What to produce — Both the line below containing "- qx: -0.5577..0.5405" and the line containing "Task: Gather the", along with every line between them, should be repeated exactly; no other line belongs in the answer.

Segment Start: Dataset content

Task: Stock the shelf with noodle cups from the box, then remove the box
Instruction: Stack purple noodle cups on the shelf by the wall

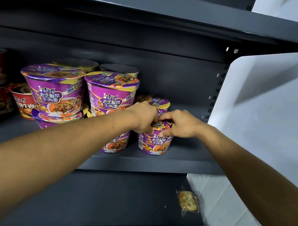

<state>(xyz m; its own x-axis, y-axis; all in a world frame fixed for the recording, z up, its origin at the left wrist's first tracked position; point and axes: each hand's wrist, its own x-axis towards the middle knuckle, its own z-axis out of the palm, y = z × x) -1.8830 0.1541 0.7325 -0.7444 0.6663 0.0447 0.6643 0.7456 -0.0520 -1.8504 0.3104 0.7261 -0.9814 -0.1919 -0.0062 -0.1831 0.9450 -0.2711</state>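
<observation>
— Where do we have our hands?

— Both are on one purple noodle cup (154, 143). Our left hand (141, 117) curls its fingers over the left side of the lid. Our right hand (181, 124) grips the rim from the right, thumb low on the front edge. The two hands nearly meet above the lid.

— And where does that cup stand?

— Upright on the dark grey middle shelf (185, 161), toward its right end and near the front edge. Its base looks set down on the board.

— What do we see beside it?

— Just to its left are stacked purple cups (107, 96) of the same kind, two high. Our left forearm crosses in front of the lower ones. Behind the held cup, a rear purple cup (156, 101) shows its lid. Further left stand red noodle cups (22, 104), also stacked, partly in shadow.

— Anything below us?

— On the lower shelf (111, 195) a small clear-wrapped snack (188, 201) lies by the right end, well apart from the cups. A white wall (279, 123) runs along the right of the rack.
</observation>
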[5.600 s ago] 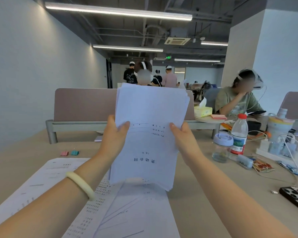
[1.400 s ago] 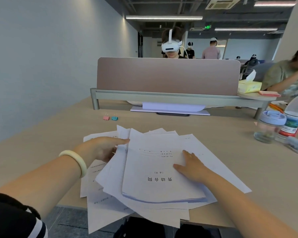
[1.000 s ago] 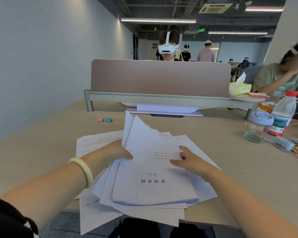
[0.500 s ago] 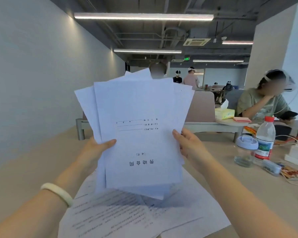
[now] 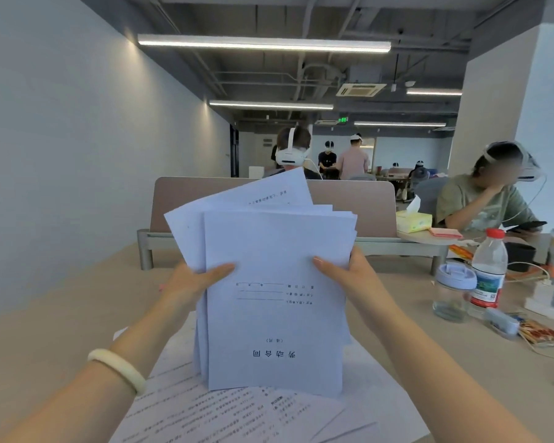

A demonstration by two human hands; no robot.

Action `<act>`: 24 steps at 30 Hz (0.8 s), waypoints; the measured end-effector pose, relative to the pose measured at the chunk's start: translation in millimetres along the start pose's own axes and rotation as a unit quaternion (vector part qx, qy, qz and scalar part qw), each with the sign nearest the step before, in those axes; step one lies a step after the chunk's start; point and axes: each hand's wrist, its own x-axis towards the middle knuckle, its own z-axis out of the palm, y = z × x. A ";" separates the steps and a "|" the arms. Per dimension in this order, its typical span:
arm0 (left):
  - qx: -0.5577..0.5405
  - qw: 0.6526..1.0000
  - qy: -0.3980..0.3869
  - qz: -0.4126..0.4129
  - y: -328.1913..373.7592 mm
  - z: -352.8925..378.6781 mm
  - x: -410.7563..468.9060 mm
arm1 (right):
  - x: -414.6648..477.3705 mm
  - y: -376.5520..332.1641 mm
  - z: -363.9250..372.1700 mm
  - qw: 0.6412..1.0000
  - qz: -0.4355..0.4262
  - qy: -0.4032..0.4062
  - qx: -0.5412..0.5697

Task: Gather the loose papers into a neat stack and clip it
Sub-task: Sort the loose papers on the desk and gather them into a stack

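Observation:
I hold a stack of white papers [image 5: 275, 282] upright in front of me, its lower edge resting on the sheets below. My left hand [image 5: 192, 282] grips its left edge and my right hand [image 5: 346, 273] grips its right edge, thumbs on the front page. The top sheets fan out unevenly to the upper left. More loose printed papers [image 5: 237, 417] lie flat on the desk [image 5: 45, 330] beneath the stack. The binder clips are hidden behind the papers and my left hand.
A glass jar with a blue lid [image 5: 453, 290] and a water bottle [image 5: 488, 273] stand at the right, with snack packets and cables beyond. A desk divider [image 5: 179, 203] runs across the back. A seated person [image 5: 483, 203] is at the far right.
The stack was lifted off the desk and stood upright between both hands. Since half a second ago it has dropped lower, and the sheets sit closer together though still fanned at the top.

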 end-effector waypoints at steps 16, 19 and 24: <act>0.079 0.996 0.034 0.038 32.9 25.7 16.2 | 1.2 -4.9 24.1 0.992 -0.031 0.114 -0.036; 0.069 0.989 0.077 0.104 73.2 42.1 22.1 | 15.6 -40.6 27.7 0.981 -0.080 0.158 -0.079; 0.093 0.989 0.016 0.116 96.1 42.3 21.7 | 24.6 -71.7 20.7 0.972 -0.105 0.195 -0.079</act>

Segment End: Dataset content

Result for this task —
  - qx: -0.5577..0.5405
  - qw: 0.6526..1.0000
  - qy: -0.3980..0.3869
  - qz: -0.4126..0.4129
  - y: -328.1913..373.7592 mm
  - z: -352.8925..378.6781 mm
  - x: -410.7563..468.9060 mm
arm1 (right):
  - x: -414.6648..477.3705 mm
  - y: -376.5520..332.1641 mm
  - z: -363.9250..372.1700 mm
  - qw: 0.6412..1.0000
  - qz: -0.4355..0.4262
  - qy: -0.4032..0.4062
  - qx: -0.5412..0.5697

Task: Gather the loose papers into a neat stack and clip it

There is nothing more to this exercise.